Edward then retained attorney James R. DeGiacomo to help him obtain the shares. Toward that end, DeGiacomo commenced two actions in the Superior Court against Mickey, Sumner, NAI, and Northeast Theater Corporation (an affiliate of NAI). Thereafter, DeGiacomo, on behalf of Edward, engaged in settlement negotiations with Sumner and Mickey. At an early point in the negotiations, DeGiacomo explored whether Edward could remain associated with the family business in some capacity. When it became clear that such a resolution was impossible, the negotiations focused on the redemption of Edward's shares of NAI.

During the negotiations, there was disagreement about Edward's entitlement to all one hundred shares registered in his name. Mickey and Sumner contended that Edward was entitled at most to fifty shares because, according to Mickey and Sumner, in 1959, in connection with the issuance of the one hundred shares registered in the names each of Sumner and Edward, Mickey had established oral trusts whereby Sumner and Edward, as trustees, each held fifty shares of NAI in trust for their respective children and fifty shares individually. Edward denied that any such oral trusts had been established.8

The dispute over Edward's ownership of the shares was settled in 1972. The settlement was reduced to a written agreement. DeGiacomo negotiated the terms of the agreement.
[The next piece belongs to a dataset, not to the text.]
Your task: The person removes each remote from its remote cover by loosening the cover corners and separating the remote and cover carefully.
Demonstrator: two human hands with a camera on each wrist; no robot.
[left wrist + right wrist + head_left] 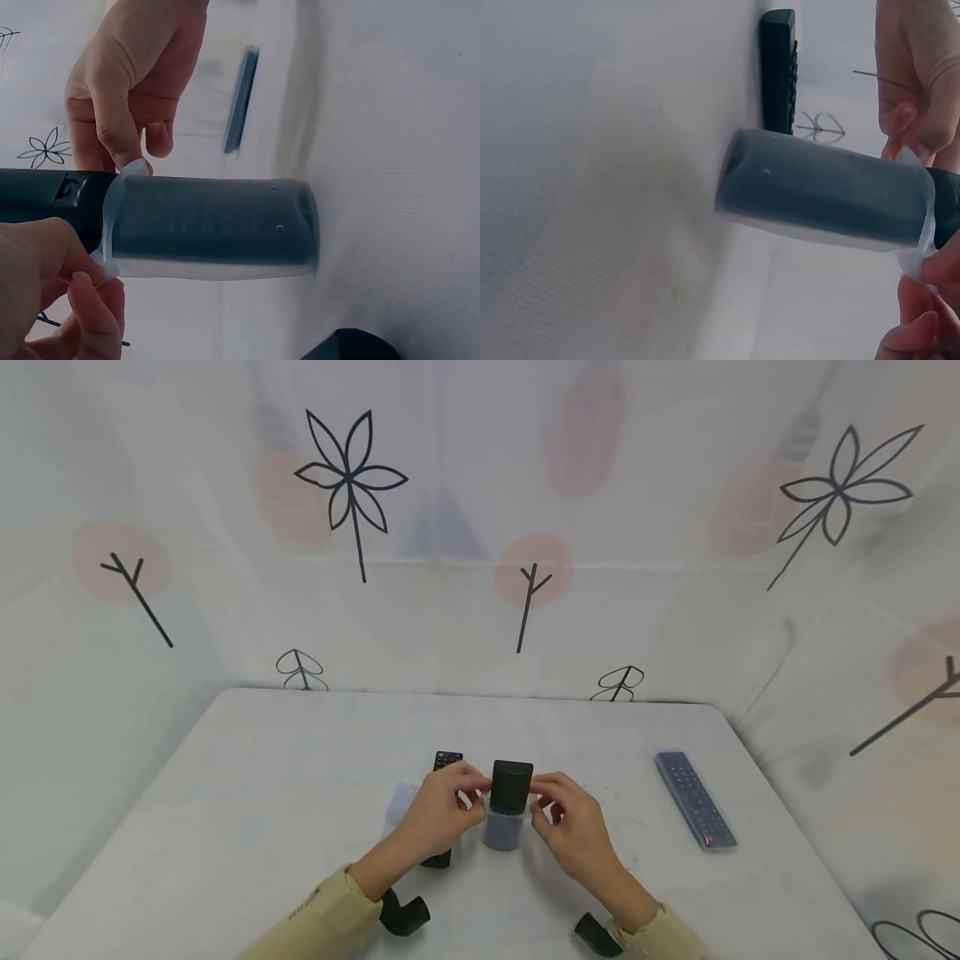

The agreement provided, among other things, that since NAI's formation (in 1959), Edward had been "holding a certain portion" of the one hundred shares registered in his name for the benefit of his children, but that Edward "dispute[d] the percentage thereof." The agreement further stated that Mickey "has asserted" that, when NAI was formed, "there was an agreement" that "not less than 50%" of the stock registered in Edward's name would be "held by him in trust for the benefit of his children," and that Edward "did not own said 50% ... though registered in his name."9

The settlement agreement represented a "compromise" (in DeGiacomo's words), through which the parties agreed that Edward owned sixty-six and two-thirds shares of NAI; that he would sell those shares to NAI for $5 million; and that with respect to the remaining thirty-three and one-third shares registered to him, he would execute written, irrevocable declarations of trust for Ruth Ann and Michael— each trust to hold sixteen and two-thirds shares of NAI. Thus, the total number of shares Edward agreed to be put in trust were sixteen and two-thirds fewer than the fifty shares that Mickey and Sumner alleged Edward held pursuant to the preexisting oral trusts.10 The parties also agreed that Sumner would be appointed as initial sole trustee of both trusts (Ruth Ann's and Michael's); that Edward...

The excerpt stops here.